Dataset records:
· · ·
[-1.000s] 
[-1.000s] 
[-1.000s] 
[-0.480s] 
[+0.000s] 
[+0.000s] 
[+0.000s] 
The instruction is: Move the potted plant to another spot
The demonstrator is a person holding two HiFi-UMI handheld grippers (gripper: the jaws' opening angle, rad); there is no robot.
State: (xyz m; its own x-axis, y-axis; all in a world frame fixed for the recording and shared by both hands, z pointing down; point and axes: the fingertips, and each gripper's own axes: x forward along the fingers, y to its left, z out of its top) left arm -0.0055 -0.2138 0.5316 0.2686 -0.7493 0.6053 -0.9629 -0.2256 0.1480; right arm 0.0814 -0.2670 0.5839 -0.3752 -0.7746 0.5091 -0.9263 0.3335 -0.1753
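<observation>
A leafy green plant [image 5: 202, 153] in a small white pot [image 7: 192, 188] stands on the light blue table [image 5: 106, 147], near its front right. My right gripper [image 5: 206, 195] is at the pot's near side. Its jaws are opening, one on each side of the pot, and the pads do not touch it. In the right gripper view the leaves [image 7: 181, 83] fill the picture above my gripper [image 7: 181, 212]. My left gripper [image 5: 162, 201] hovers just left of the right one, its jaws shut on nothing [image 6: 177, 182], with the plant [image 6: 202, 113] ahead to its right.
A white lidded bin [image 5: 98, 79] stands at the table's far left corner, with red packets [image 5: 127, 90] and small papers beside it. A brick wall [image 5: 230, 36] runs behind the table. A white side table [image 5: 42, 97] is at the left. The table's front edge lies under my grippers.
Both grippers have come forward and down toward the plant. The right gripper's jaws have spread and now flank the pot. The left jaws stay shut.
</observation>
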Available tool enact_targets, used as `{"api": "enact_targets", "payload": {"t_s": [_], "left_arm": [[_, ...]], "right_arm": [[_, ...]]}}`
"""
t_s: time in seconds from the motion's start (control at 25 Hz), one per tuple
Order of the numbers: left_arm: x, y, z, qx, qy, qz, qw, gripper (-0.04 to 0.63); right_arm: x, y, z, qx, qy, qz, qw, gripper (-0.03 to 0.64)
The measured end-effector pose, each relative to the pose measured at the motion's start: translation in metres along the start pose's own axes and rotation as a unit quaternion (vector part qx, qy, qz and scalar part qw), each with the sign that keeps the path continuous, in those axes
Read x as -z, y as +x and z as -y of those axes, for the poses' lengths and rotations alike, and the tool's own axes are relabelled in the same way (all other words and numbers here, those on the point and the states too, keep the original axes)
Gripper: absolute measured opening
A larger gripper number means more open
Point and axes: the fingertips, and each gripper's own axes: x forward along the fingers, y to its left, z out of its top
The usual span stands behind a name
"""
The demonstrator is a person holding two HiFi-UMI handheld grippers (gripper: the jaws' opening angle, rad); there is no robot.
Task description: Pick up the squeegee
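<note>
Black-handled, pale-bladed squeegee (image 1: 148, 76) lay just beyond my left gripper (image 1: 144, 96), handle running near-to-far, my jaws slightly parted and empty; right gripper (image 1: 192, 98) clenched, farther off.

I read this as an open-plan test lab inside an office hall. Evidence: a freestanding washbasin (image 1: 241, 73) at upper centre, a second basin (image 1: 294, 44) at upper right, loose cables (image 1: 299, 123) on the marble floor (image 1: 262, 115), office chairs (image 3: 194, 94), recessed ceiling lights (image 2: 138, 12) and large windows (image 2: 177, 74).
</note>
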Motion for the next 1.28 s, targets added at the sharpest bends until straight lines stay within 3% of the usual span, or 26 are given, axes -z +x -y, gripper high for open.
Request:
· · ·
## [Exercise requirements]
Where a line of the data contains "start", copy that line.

## [Task output]
t_s: time in seconds from the motion's start (control at 25 Hz), one per tuple
The measured end-effector pose, each relative to the pose measured at the motion's start: translation in metres along the start pose's own axes and rotation as a unit quaternion (vector part qx, qy, qz and scalar part qw), each with the sign that keeps the path continuous, in those axes

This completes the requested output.